Accountability in Regulatory Reform: Australia's Superannuation Industry Paradox

SUE TAYLOR, ANTHONY ASHER AND JULIE ANNE TARR

The Australian Superannuation Industry is generally seen as very strong and successful by global standards. However, three decades of legislative reform in the Australian superannuation industry have created a paradox: ongoing reforms but continuing dissatisfaction with areas of governance and outcomes. These include high levels of administrative and investment fees, and systematic problems around a culture of conflicted investment advice.

In seeking to further elaborate and then resolve this paradox, this article draws upon an extensive research project conducted by the authors within the Australian superannuation industry, including three voluntary and anonymous surveys of superannuation trustees/licensees. This research has revealed that fund members are vulnerable to significant and expanding private-interest rents generated by the financial services sector. This may be explained by regulatory capture mechanisms variously described as statutory, agency, corrosive and intellectual capture.

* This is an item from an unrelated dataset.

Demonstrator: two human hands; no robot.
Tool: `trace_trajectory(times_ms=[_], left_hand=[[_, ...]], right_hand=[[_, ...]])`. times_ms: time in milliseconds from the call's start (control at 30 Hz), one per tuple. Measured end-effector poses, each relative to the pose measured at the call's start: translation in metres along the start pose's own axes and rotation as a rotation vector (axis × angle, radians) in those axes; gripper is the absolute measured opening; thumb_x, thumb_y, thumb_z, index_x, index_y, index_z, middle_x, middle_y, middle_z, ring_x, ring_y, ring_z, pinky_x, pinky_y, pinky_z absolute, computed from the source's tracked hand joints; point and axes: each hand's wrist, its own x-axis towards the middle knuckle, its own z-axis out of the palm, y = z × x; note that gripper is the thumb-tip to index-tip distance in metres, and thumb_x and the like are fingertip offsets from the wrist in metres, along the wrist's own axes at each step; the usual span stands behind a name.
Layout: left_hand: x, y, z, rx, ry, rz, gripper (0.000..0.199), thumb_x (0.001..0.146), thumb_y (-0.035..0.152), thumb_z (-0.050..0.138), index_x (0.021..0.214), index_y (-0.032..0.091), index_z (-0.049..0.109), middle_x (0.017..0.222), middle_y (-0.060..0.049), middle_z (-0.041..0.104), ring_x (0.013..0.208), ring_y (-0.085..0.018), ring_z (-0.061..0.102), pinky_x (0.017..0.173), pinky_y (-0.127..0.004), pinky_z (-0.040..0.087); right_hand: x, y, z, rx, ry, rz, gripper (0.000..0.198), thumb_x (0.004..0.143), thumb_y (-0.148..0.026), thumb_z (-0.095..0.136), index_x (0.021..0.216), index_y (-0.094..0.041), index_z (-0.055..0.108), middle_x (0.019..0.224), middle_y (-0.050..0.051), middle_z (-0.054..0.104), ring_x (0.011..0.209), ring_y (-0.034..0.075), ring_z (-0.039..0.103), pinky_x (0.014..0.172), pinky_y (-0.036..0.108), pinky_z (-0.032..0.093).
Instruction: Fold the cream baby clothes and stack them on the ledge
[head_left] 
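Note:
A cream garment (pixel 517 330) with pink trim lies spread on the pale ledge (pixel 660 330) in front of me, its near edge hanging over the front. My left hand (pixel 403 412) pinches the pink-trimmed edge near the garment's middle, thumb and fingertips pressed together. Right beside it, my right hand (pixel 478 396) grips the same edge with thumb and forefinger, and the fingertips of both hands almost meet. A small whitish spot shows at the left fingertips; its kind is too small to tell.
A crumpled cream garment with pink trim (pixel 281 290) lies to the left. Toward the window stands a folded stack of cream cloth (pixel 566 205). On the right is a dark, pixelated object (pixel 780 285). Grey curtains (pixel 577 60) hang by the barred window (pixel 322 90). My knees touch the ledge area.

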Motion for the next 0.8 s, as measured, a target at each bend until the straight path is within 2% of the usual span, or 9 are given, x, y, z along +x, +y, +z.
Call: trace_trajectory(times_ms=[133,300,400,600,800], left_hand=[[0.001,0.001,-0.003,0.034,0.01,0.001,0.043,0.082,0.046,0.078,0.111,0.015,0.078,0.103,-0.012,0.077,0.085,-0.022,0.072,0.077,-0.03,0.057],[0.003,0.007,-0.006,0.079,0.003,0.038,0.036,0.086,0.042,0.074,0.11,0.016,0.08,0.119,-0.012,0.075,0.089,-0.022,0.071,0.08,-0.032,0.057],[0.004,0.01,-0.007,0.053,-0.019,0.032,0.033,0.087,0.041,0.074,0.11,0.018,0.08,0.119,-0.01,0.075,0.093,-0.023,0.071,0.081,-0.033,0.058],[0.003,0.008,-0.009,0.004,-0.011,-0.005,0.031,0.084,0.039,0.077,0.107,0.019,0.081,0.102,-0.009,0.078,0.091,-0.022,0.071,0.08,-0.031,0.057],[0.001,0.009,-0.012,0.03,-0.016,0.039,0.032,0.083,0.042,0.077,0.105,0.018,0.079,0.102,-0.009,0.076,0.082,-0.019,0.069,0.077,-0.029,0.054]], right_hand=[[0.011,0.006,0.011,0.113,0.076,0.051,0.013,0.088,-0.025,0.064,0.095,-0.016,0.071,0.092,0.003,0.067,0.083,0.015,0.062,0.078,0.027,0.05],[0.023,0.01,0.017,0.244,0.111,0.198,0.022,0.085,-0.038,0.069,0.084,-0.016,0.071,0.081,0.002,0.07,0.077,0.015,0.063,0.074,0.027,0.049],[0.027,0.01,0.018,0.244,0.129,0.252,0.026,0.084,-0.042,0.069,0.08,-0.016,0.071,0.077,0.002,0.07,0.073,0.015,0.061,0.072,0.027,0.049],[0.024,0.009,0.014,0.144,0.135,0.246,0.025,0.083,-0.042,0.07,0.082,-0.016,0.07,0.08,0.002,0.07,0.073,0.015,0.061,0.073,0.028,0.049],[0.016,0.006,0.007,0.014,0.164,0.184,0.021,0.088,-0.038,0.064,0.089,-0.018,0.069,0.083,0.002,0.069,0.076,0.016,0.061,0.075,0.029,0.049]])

The article examines ways to better achieve public interest outcomes, and at a time when public sector integrity remains an area of particular attention, how more can be done to blunt the force of private interest rent seeking.

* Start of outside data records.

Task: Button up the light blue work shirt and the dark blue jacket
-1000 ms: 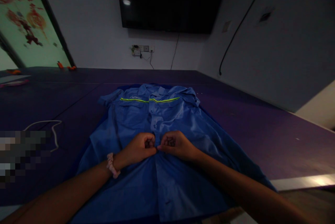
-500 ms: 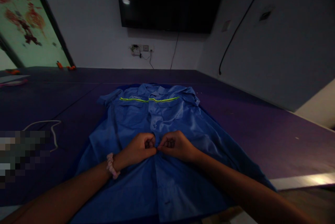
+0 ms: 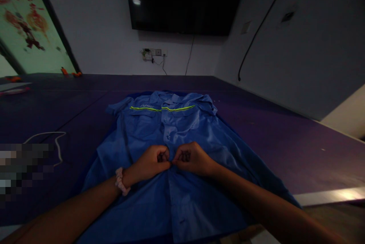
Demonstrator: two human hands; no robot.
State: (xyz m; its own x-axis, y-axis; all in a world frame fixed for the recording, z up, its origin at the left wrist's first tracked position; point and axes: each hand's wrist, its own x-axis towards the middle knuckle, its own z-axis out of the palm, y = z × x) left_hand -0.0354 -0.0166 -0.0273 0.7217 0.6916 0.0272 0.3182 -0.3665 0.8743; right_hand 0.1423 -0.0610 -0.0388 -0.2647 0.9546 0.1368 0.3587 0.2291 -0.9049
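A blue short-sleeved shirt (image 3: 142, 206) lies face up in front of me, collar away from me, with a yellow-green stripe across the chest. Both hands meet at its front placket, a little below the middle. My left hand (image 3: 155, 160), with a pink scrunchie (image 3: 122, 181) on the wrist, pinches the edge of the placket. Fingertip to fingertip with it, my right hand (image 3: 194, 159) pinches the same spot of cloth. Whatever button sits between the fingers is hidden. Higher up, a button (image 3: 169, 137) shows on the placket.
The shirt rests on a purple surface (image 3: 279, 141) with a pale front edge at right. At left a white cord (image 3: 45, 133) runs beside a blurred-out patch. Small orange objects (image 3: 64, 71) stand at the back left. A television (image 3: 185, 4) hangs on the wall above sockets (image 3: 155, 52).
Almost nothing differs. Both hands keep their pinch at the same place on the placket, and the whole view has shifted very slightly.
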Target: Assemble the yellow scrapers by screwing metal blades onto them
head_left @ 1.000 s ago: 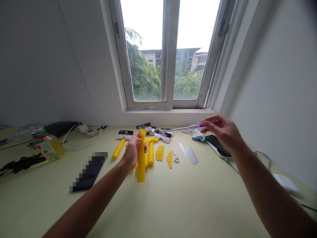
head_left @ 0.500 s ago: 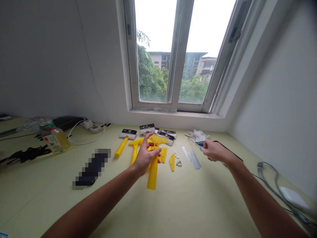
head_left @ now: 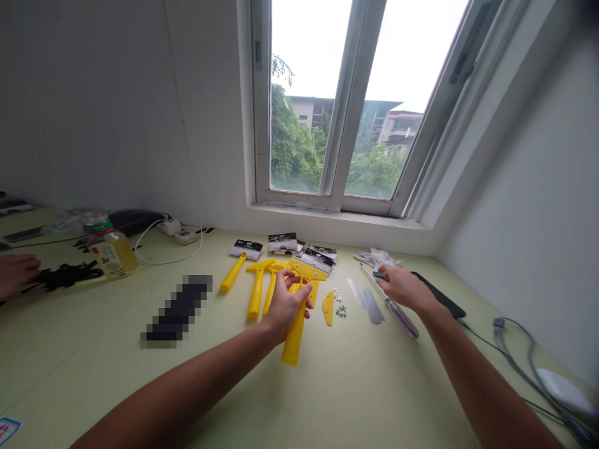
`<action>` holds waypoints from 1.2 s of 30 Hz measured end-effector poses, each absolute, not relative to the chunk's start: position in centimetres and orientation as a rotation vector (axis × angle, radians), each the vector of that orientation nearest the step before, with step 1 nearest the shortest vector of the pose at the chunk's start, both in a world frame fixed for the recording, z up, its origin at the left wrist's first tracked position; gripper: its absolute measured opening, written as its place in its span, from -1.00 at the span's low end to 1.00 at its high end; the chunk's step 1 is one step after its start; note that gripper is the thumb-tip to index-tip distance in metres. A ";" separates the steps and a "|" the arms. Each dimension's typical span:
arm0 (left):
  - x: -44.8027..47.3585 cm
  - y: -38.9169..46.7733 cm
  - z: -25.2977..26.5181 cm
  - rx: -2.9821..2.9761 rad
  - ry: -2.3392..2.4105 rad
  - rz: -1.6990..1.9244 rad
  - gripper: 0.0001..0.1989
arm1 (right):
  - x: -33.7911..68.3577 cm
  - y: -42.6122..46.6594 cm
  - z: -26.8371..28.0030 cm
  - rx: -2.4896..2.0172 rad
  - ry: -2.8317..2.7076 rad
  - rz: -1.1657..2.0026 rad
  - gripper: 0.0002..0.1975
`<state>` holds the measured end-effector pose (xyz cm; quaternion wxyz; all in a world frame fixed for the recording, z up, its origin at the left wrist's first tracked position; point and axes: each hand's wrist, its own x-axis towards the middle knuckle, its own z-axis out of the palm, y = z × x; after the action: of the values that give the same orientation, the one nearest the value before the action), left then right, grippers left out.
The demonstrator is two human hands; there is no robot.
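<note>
In my left hand (head_left: 287, 305) is a yellow scraper (head_left: 292, 343), its handle pointing toward me and its wide head away. The fingers wrap around the handle just below the head. My right hand (head_left: 397, 287) is closed at a small teal object (head_left: 380, 275), mostly hidden by the fingers. Beneath that hand a screwdriver (head_left: 401, 318) with a clear, purplish handle lies on the table, its shaft pointing to the white gloves (head_left: 377, 257). Between the hands are a yellow blade cover plate (head_left: 328, 308), small screws (head_left: 341, 311) and flat metal blades (head_left: 371, 305).
More yellow scraper handles (head_left: 255, 293) lie left of my left hand, before black-and-white packaging cards (head_left: 282, 242). A dark phone (head_left: 440, 293) and grey cables (head_left: 512, 349) are at right. A drink bottle (head_left: 110, 252) and another person's hand (head_left: 16, 274) are at left.
My right hand has let go of the screwdriver, which now rests on the table, and has moved to the teal object. The scraper has tilted slightly. Another person's hand has appeared at left.
</note>
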<state>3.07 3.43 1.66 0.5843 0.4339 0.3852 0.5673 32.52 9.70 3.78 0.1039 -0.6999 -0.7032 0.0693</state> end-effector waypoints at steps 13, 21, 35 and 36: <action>3.6 3.2 1.5 0.905 0.839 1.248 -0.61 | 22.4 18.7 -0.2 -2.001 -1.911 0.429 -0.67; 3.5 3.5 1.4 0.881 0.820 1.229 -0.64 | 22.9 18.0 0.4 -1.807 -1.720 0.661 -0.73; -0.7 8.7 9.8 0.873 0.559 1.637 -0.66 | 22.1 4.5 4.5 -1.087 -1.774 1.442 -0.64; -0.8 9.2 10.1 0.863 0.560 1.641 -0.67 | 21.6 4.2 4.6 -1.028 -1.781 1.495 -0.64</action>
<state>-0.82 9.23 10.05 0.5665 0.3671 0.2380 0.6983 21.64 4.21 4.57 0.2951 -0.3865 -0.6694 0.5617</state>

The Development of the High Court's Willingness to Overrule Common Law Precedent

SONALI WALPOLA

In its first 60 years the High Court showed a complete deference to English precedent, and did not of itself initiate changes to common law doctrines. The High Court took its first steps towards autonomy in common law matters only in the 1960s when it abandoned its policy of following decisions of the House of Lords, thereby ending the practice of automatically incorporating English common law developments into Australian law. It is shown that the Court acquired a willingness to overturn ‘recent’ common law rules (those of 20th century origin) after the abolition of appeals from the High Court to the Privy Council in the 1970s. The elimination of appeals from State Supreme Courts to the Privy Council in the 1980s led to a further broadening of the range of doctrines the Court was prepared to reconsider. Notably, since the 1990s, the Court has shown its willingness, in compelling circumstances, to overrule ancient common law doctrines acquired before Federation. This paper gives a detailed account of the emergence and expansion of the High Court’s willingness to overrule common law precedent. It reveals how the High Court’s autonomy in common law matters was developed in distinct stages that are linked to Australia’s changing legal, political and socio-economic ties with Britain, and its growing sense of an independent national identity.

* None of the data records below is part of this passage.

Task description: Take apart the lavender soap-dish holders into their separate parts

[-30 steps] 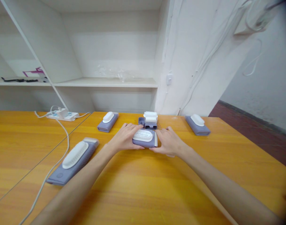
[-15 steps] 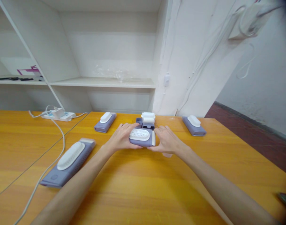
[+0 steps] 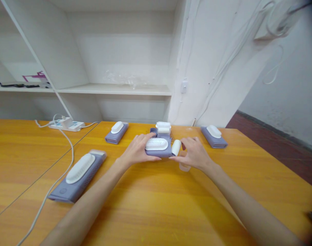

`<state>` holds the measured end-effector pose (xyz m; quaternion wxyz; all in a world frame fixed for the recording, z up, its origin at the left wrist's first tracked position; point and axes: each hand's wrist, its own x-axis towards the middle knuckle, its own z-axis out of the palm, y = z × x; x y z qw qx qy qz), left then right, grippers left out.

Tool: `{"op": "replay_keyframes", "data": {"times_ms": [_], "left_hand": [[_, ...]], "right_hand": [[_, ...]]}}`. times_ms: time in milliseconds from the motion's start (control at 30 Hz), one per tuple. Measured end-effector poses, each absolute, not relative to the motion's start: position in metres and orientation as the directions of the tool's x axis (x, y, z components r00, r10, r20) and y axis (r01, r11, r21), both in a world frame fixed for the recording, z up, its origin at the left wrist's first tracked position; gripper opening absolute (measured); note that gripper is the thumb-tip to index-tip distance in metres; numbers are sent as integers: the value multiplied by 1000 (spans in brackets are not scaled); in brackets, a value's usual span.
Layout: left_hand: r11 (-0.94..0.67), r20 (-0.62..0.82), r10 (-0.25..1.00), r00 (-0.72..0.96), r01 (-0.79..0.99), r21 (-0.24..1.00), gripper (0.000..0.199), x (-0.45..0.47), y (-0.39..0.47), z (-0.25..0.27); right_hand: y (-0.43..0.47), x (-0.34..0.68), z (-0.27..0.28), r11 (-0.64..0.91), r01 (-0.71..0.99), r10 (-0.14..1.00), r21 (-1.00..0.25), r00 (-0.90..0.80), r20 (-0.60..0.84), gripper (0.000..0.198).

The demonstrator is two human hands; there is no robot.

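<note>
My left hand [image 3: 138,149] is closed round the left end of a purple-grey brush device [image 3: 158,152] with a white bristled oval pad on its face. At the device's right end, my right hand [image 3: 194,152] pinches a short white roller [image 3: 176,147]. The roller is tilted and hinges out or stands off from the body; I cannot tell if it is still attached. Directly behind stands a purple-grey holder with white rollers [image 3: 163,127], its lower part hidden by the device. Under my right hand lies a small clear piece [image 3: 184,167].
Similar brush devices lie at the left front [image 3: 78,177], back left [image 3: 116,132] and back right [image 3: 214,136]. A white power strip [image 3: 69,125] with a cable [image 3: 72,150] runs along the left. White shelves [image 3: 115,89] rise behind the wooden table [image 3: 151,212].
My right hand has moved right and swung the white end roller outward, away from the device's body. My left hand keeps its hold. The view has shifted slightly.
</note>
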<state>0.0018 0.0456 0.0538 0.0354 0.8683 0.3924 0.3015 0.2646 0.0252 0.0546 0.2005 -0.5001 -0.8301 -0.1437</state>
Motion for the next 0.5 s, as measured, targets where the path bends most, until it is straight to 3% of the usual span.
{"op": "replay_keyframes", "data": {"times_ms": [167,367,500], "left_hand": [[-707,478,689,545,652,274,91,9,42,51],[-700,421,705,571,657,281,91,7,38,48],[-674,416,729,543,673,303,92,4,39,46]], "right_hand": [[15,276,52,449,891,797,67,-434,420,56],[9,308,46,482,875,838,-29,-452,307,47],[11,324,37,499,864,844,-72,-465,268,62]]}}
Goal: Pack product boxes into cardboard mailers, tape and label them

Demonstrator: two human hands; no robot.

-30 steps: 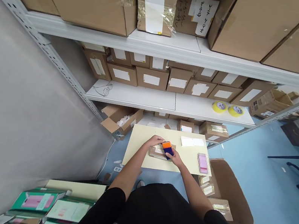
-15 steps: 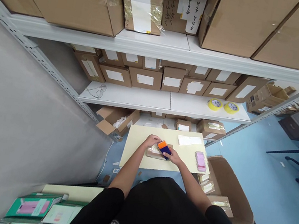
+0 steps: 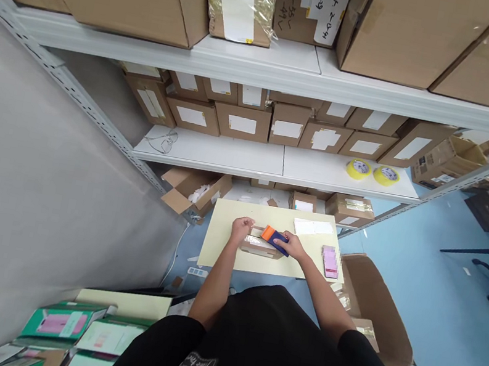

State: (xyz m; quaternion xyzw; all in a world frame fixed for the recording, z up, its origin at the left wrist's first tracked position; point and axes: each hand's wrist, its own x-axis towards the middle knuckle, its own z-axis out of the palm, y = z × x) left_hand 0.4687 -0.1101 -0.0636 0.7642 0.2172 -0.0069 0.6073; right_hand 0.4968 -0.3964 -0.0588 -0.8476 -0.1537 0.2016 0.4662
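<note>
A cardboard carton [image 3: 261, 250] with a shiny tape strip lies on the pale yellow tabletop [image 3: 218, 253]. My right hand [image 3: 293, 245] grips a small flat orange-and-dark-blue box [image 3: 276, 239] by its blue end. The box is tilted over the carton's right part, orange end pointing left; I cannot tell if they touch. At the carton's left end is my left hand [image 3: 241, 229], its fingers closed; whatever they pinch is too small to make out. A pink item [image 3: 329, 261], partly pixelated, lies to the right, and white paper [image 3: 312, 227] lies behind.
Shelving [image 3: 212, 152] with several cartons rises in front of me; two yellow tape rolls [image 3: 358, 169] sit on it. An open carton [image 3: 196, 190] stands left behind the table. A large open box [image 3: 384, 313] holding parcels is at right. Green boxes [image 3: 61, 324] lie lower left.
My left hand has moved left, away from the orange end. My right hand has shifted the orange-and-blue box slightly right and turned it flatter. The camera view has also shifted a little.
</note>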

Review of Australia's Petroleum Resource Rent Tax: Implications from a Case Study of the Gorgon Gas Project

DIANE KRAAL

Australia has welcomed new business investment of $200 billion for integrated gas projects. However lower than expected tax receipts have tempered the early optimism of project benefits. In particular, petroleum resource rent tax (PRRT) revenues since the 2002–03 financial year have fallen. These reduced revenues have raised concerns about the effectiveness of petroleum taxation in Australia and pressured the Australian Government to call for a review of the PRRT in late 2016. Examined are the modifications necessary to the petroleum fiscal regime to address one of the PRRT Review’s aims of providing an equitable return to the Australian community. Findings from a case study of an operational gas project include the need for PRRT modifications, and the addition of royalties for particular integrated natural gas projects in Commonwealth waters. The article is significant for its unique overview of Australia’s petroleum taxation since the fall in oil prices from mid-2014 and the rise of gas export projects. This interdisciplinary and empirical research forms an important contribution to the current Commonwealth PRRT Review through its recommendations for change to the Petroleum Resource Rent Tax Assessment Act 1987 (Cth). It calls for more uniform federal legislation for the taxation of petroleum resource projects.